In order to make good use of LLMs, it’s important to have augmentations
Prompt Chaining
Prompt chaining decomposes a task into a sequence of steps, where each LLM call processes the output of the previous one. You can add programmatic checks (see “gate” in the diagram below) on any intermediate steps to ensure that the process is still on track.
Ideal for situations where the task can be easily and cleanly decomposed into fixed subtasks

Routing
Routing classifies an input and directs it to a specialized followup task. Without this workflow, optimizing for one kind of input can hurt performance on other inputs.
Ideal for complex tasks where there are distinct categories that are better handled separately, and where classification can be handled accurately, either by an LLM or a more traditional classification model/algorithm.

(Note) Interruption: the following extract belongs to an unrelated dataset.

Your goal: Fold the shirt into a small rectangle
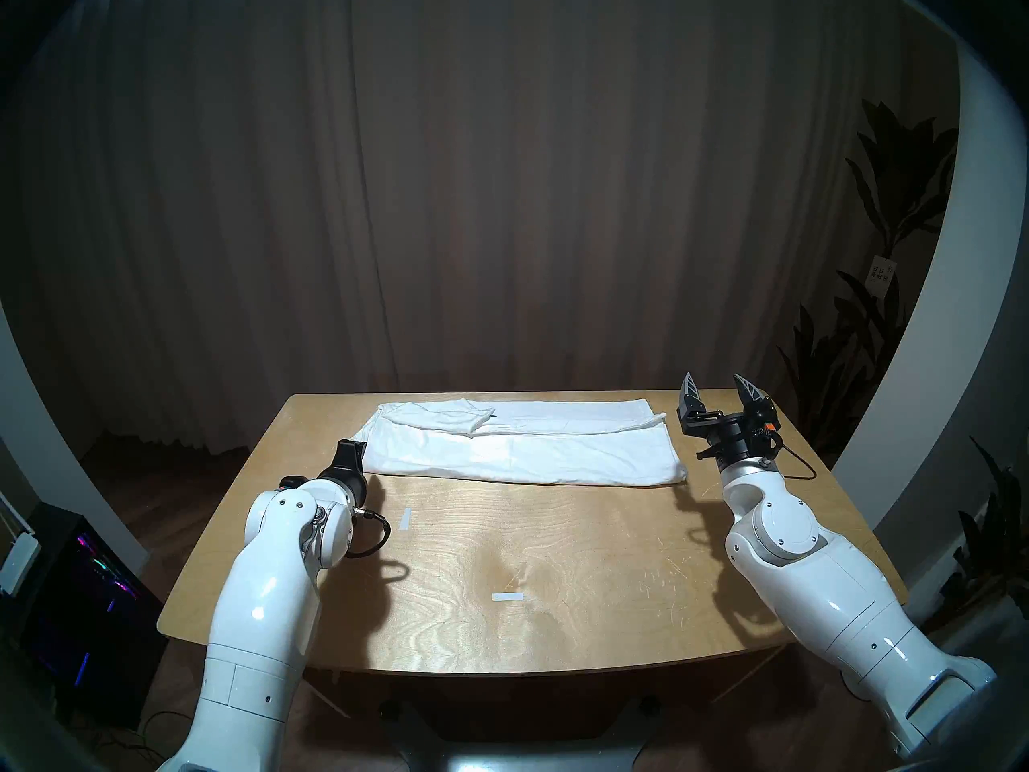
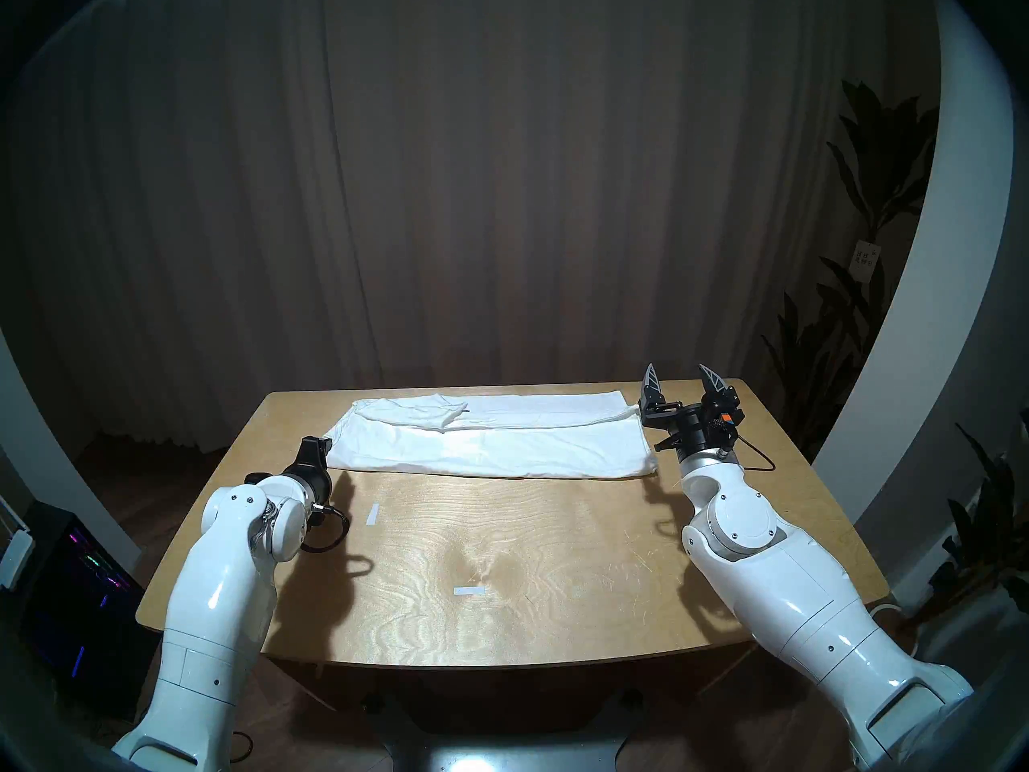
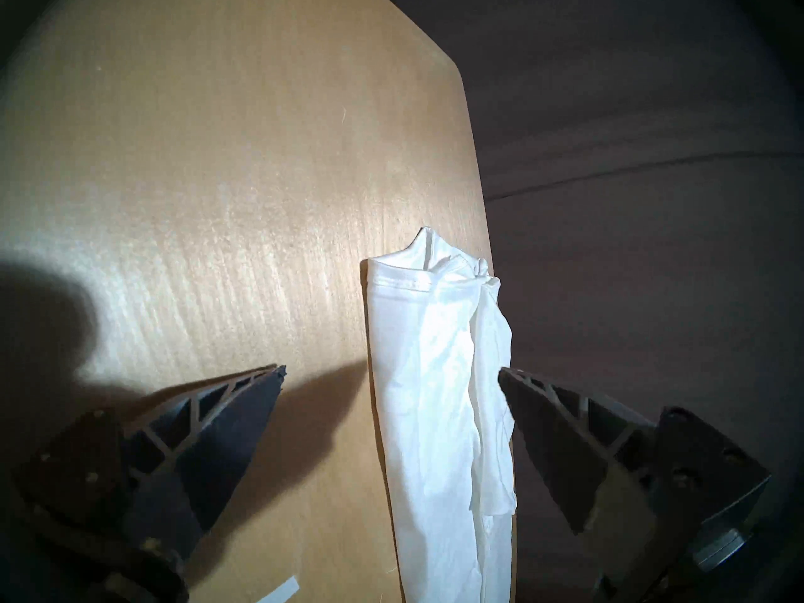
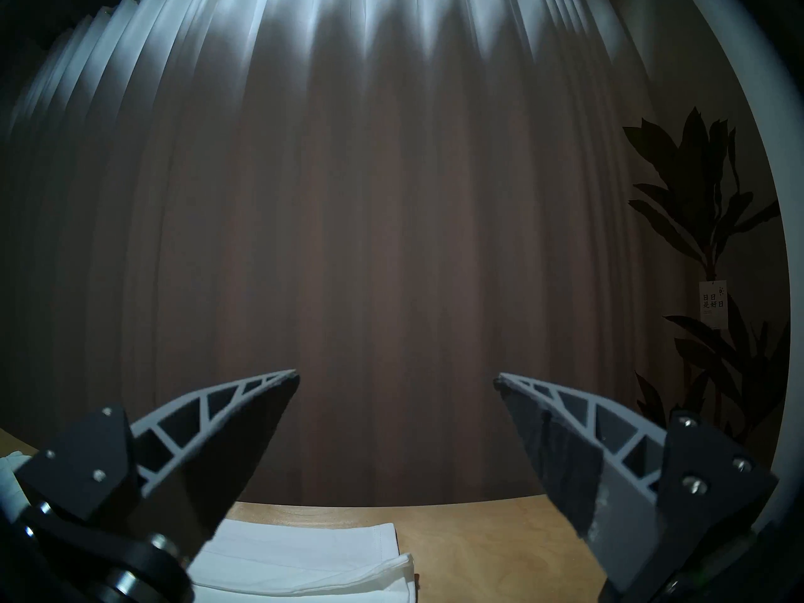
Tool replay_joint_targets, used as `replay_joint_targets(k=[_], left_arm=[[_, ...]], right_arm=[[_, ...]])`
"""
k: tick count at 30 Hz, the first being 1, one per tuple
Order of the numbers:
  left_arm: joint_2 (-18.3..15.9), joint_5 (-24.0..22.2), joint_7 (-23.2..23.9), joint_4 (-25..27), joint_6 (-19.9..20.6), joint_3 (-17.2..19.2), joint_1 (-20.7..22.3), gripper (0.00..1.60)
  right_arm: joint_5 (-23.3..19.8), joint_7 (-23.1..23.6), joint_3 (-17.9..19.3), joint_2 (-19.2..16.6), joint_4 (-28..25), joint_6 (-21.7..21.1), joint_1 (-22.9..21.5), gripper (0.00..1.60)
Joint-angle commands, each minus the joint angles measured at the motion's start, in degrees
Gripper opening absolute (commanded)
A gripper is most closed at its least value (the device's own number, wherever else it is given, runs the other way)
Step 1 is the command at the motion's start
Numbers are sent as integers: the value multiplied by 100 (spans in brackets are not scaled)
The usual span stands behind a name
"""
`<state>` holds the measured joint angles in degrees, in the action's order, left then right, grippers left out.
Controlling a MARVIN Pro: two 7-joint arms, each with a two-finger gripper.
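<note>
The white shirt lies folded lengthwise into a long band across the far side of the wooden table, with a sleeve folded on top near its left end. No red letters show. My left gripper is low at the shirt's left end, open and empty. In the left wrist view the shirt runs away between the spread fingers of the left gripper. My right gripper is open and empty. It points upward just beyond the shirt's right end. The right wrist view shows the shirt's corner below the right gripper.
Two small white tape strips are stuck on the table nearer me. A dark curtain hangs behind the table. A plant stands at the right. A computer with coloured lights sits on the floor at the left.
</note>
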<state>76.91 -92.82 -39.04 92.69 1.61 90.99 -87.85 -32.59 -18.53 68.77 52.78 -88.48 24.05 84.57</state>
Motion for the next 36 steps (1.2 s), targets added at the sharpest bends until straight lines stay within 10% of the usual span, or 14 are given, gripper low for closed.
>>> replay_joint_targets(k=[1, 36], left_arm=[[-85, -41, 170, -328, 212, -81, 637, 160], [-420, 357, 929, -2957, 1041, -679, 2067, 149]], right_arm=[[41, -119, 94, -50, -270, 28, 35, 160], [236, -815, 271, -261, -905, -56, 466, 160]])
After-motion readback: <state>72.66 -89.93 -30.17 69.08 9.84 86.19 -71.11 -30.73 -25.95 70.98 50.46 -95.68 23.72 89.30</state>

Examples where routing is useful:
- Directing different types of customer service queries (general questions, refund requests, technical support) into different downstream processes.
- Routing easy/common questions to smaller models like Claude 3.5 Haiku and hard/unusual questions to more capable models like Claude 3.5 Sonnet to optimize cost and speed.
Parallelization
LLMs can sometimes work simultaneously on a task and have their outputs aggregated programmatically.
- Sectioning: Breaking a task into independent subtasks run in parallel.
- Voting: Running the same task multiple times to get diverse outputs.

Orchestrator-workers
A central LLM dynamically breaks down tasks, delegates them to worker LLMs, and synthesizes their results.
Ideal for complex tasks where you can’t predict the subtasks needed, subtasks are determined by the specific input

Evaluator-optimizer
- One LLM call generates a response while another provides evaluation and feedback in a loop.
Ideal when we have clear evaluation criteria, and when iterative refinement provides measurable value.